In 2014, Broadstone Net Lease (BNL) closed over $245 million of acquisitions. Currently, the REIT owns 248 properties across 32 states. BNL’s strong history of successful acquisitions has been possible due to an availability of debt and equity capital when attractive triple net lease properties come to market. Broadstone’s Capital Markets team raises equity throughout the year and the Acquisitions team seeks to deploy that capital in a timely manner so that shareholders can achieve attractive returns. BNL typically buys properties (or portfolios of properties) valued from $5 million to $100 million and targets a 50% leverage ratio, portfolio-wide.
Back in 2006 and 2007, when the nascent company was making its first acquisitions, BNL’s brief operating history limited the types of debt financing available to the REIT, so it implemented individual property-level mortgages.
In 2008, BNL secured its first revolving credit facility, and its capital stack began the evolution towards its current structure. A revolving line of credit is the most practical way for an offering like BNL to leverage intermittent acquisitions without having to engage a lender to close each transaction. The REIT is able to draw down the line of credit when necessary and repay it with available funds at a later date.
BNL’s first revolver was used primarily as a bridge to more permanent financing. The REIT shifted from mortgaging individual properties to using multi-asset mortgages under a master loan agreement. Unlike the earliest mortgages, which placed burdensome restrictions on BNL’s ability to amend or modify any of the underlying tenant leases without permission from the lender, the master loan agreement allowed for limited substitution of collateral and the release of real estate parcels subject to certain conditions. However, even with enhanced rights, Broadstone still found multi-asset financing to be restrictive and encountered many of the same issues as with individual mortgages, making the master loan agreement only a temporary solution.
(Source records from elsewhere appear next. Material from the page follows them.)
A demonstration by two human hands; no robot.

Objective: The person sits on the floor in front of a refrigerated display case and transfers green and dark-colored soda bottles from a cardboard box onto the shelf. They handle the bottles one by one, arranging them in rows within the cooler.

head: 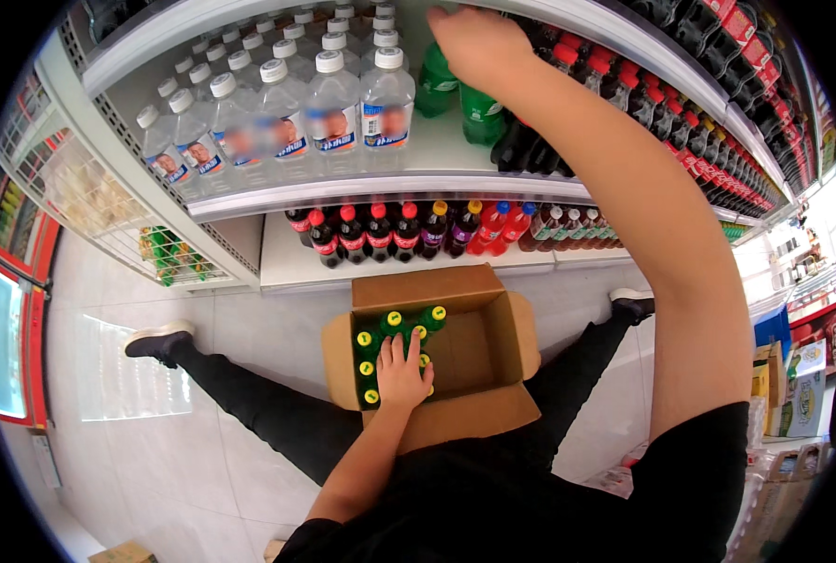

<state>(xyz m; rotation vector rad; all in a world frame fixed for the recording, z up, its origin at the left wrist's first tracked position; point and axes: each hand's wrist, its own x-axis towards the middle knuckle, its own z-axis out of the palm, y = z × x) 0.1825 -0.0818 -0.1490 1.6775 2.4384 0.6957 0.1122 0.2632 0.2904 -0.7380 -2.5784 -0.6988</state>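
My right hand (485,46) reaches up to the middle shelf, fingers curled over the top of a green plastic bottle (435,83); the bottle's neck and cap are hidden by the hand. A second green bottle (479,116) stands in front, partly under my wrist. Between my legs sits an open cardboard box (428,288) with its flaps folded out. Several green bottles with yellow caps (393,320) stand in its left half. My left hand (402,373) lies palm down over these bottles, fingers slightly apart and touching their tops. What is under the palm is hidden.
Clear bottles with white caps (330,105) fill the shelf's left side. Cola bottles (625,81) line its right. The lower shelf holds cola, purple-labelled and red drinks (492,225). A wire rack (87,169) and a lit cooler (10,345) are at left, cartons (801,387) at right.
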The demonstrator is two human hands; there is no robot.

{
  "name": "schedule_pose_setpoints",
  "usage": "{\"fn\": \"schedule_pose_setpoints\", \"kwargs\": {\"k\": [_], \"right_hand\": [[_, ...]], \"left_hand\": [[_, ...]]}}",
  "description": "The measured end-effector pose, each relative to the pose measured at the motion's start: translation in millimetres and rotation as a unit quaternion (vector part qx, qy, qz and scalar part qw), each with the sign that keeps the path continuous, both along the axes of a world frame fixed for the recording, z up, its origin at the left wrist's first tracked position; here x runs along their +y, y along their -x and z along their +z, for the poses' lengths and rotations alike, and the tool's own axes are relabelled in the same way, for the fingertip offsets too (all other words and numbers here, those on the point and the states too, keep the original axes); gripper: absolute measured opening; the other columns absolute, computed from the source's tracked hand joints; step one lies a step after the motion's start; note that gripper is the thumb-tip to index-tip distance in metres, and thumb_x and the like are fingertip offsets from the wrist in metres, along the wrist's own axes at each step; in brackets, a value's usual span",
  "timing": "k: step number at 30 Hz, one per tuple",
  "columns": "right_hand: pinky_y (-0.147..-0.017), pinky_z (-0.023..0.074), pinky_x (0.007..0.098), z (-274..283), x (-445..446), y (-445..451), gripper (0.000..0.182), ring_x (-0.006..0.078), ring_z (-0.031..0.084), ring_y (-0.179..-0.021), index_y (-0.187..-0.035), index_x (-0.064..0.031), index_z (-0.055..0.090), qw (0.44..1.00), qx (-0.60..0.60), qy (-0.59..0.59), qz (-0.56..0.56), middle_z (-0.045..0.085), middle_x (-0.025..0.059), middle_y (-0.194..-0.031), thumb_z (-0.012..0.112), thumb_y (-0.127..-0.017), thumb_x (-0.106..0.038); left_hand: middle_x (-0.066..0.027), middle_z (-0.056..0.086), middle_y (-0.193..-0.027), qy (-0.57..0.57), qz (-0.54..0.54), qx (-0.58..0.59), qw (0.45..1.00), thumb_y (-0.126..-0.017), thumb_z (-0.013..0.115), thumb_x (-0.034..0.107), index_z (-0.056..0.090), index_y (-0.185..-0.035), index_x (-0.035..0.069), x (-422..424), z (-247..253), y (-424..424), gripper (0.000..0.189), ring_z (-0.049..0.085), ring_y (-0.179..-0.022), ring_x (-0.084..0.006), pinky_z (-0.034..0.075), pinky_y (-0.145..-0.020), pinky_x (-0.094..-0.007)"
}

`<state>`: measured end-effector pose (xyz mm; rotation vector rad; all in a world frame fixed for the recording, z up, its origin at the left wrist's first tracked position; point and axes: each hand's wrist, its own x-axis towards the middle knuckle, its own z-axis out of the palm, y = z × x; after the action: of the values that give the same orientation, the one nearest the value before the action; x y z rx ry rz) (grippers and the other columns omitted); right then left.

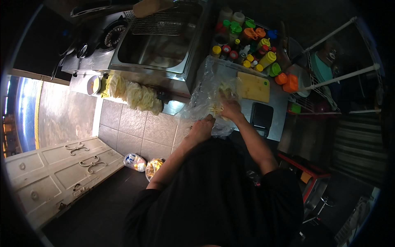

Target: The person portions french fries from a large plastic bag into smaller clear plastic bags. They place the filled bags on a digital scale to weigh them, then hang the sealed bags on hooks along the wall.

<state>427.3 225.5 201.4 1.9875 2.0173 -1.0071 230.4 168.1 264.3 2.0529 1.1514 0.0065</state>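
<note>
A large clear plastic bag (200,89) is spread over the metal counter before me. Pale yellow strips of food, perhaps cut fries (215,108), show in it. My left hand (202,129) pinches the bag's near edge. Among the strips is my right hand (230,107), its fingers reaching forward at the bag; plastic and glare partly hide the fingertips, so I cannot tell whether they grip anything. To the right of the bag lies a wooden cutting board (253,88). A black kitchen scale (261,115) sits nearer to me, beside my right forearm.
Sauce bottles (267,60) crowd a tray behind the board. Left of the counter is a metal basin (157,51) with a wire rack (154,28). Filled clear bags (135,95) line a ledge below it. A wire shelf (339,77) stands right; a panelled door (64,169) is at left.
</note>
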Motion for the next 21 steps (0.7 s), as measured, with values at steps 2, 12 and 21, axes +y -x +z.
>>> {"fn": "schedule_pose_setpoints", "kwargs": {"k": [2, 12, 21], "right_hand": [[-0.117, 0.0272, 0.0429, 11, -1, 3, 0.127, 0.0387, 0.04, -0.139, -0.158, -0.0113, 0.007, 1.0, -0.016, 0.001, -0.013, 0.047, 0.027, -0.143, 0.087, -0.062, -0.034], [-0.116, 0.0249, 0.0398, -83, 34, -26, 0.11, 0.0358, 0.061, -0.116, -0.158, -0.0084, 0.009, 0.964, 0.002, -0.26, 0.055, 0.069, 0.0222, -0.112, 0.075, -0.074, -0.036], [-0.096, 0.0488, 0.0415, -28, 20, 4, 0.055, 0.0308, 0.067, -0.104, -0.12, -0.0057, 0.067, 0.997, -0.053, -0.063, -0.01, 0.071, 0.0181, -0.108, 0.071, -0.074, -0.035]], "left_hand": [[-0.0195, 0.059, -0.116, -0.058, 0.015, -0.034, 0.998, -0.076, 0.056, -0.004, 0.06, -0.11, -0.001, -5, -13, 3, 0.034, 0.065, -0.095, -0.0426, 0.054, -0.082, -0.0492], [-0.0181, 0.06, -0.116, -0.15, 0.061, -0.07, 0.984, -0.076, 0.056, -0.004, 0.06, -0.116, -0.001, 15, -7, -4, 0.04, 0.066, -0.095, -0.0398, 0.054, -0.082, -0.0478], [-0.0143, 0.065, -0.115, -0.049, -0.006, -0.097, 0.994, -0.074, 0.054, -0.007, 0.069, -0.111, 0.004, 2, 3, 23, 0.042, 0.065, -0.104, -0.035, 0.052, -0.09, -0.0436]]}}
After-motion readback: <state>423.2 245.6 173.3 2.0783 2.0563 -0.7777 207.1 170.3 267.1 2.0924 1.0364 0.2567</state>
Over time, as the Broadstone Net Lease portfolio grew and management demonstrated its ability to successfully execute its investment strategy, BNL’s creditors expanded its line of credit and BNL entered into its first term loan facility. This facility (as well as subsequent ones) was unsecured and used a borrowing base to determine the loan amounts and availability and reflect compliance with covenants. A borrowing base allows for flexibility in adding, substituting, and releasing properties, so that the borrower is able to make changes to the makeup of its portfolio without substantial negotiation with the lender. With this flexible borrowing base, BNL can sell portfolio properties to realize gains for investors as well as add newly acquired properties upon closing. Additionally, as BNL purchases new properties and contractual rent increases go into effect, BNL revalues its portfolio and recalculates the borrowing base each quarter.
The transition from mortgaging individual properties to unsecured loans has been beneficial for BNL for several reasons. One benefit is the presence of an “accordion feature,” which allows BNL to increase the facility amount as the borrowing base increases. It is an easy way for the REIT to expand the existing loan facilities to meet its current capital needs without entering into a new debt instrument. BNL recently exercised the full accordion feature on its multibank unsecured credit facility which first closed in October 2012 and was recast in June 2014. The latest funding was completed in less than 30 days and positions BNL for robust acquisition activity in 2015. BNL’s six existing banks increased their commitment to the REIT by $185 million.
The covenant structure of unsecured loans is preferable to that of individual property mortgages. With mortgages, each property is subject to its own set of covenants. If a particular tenant has trouble paying its lease, it could negatively impact the covenants for that specific asset. The covenants on unsecured loans apply to the entire borrowing base. While BNL has had a very good track record with tenant performance and tenant defaults have not been a problem, the presence of covenants on a portfolio basis rather than a specific asset basis helps de-risk the REIT’s capital structure. In addition, this structure benefits the banks, too, as they are afforded better diversification of collateral because they have exposure to the entire portfolio at a low loan-to-value, rather than one-off assets.
Another advantageous element of BNL’s current capital structure is the lack of prepayment penalties in the revolving credit facility and the term loans. Because the timing of acquisitions does not perfectly align with the inflow of equity capital, BNL can draw down on the revolver to make acquisitions and subsequently replenish it with equity and cash flows. If prudent, additional cash flows can be used to pay down the term loan without penalty, which serves to reduce overall leverage levels. This allows the REIT to manage its leverage and reduce borrowing and carry costs while preserving flexibility.
To further improve its capital structure, the REIT swaps the unsecured debt’s floating interest rates to fixed rates to mitigate interest rate risk and capture longer term fixed rates. BNL’s Acquisitions team executes deals at carefully diligenced and negotiated cap rates, based on the attributes of property and market conditions. Layering swaps with various maturities on the debt allows BNL to lock in desired spreads and to balance the overall portfolio’s average spread as rates change over time. It also mitigates the amount of interest rate exposure that BNL faces in any one year.
BNL’s capital structure is constantly evolving to meet the fund’s current needs in an efficient manner. BNL has recently crossed the $1 billion in assets under management mark, and an investment grade credit rating may not be far off, which would open up a whole new set of possibilities in terms of capital pricing and structure optimization.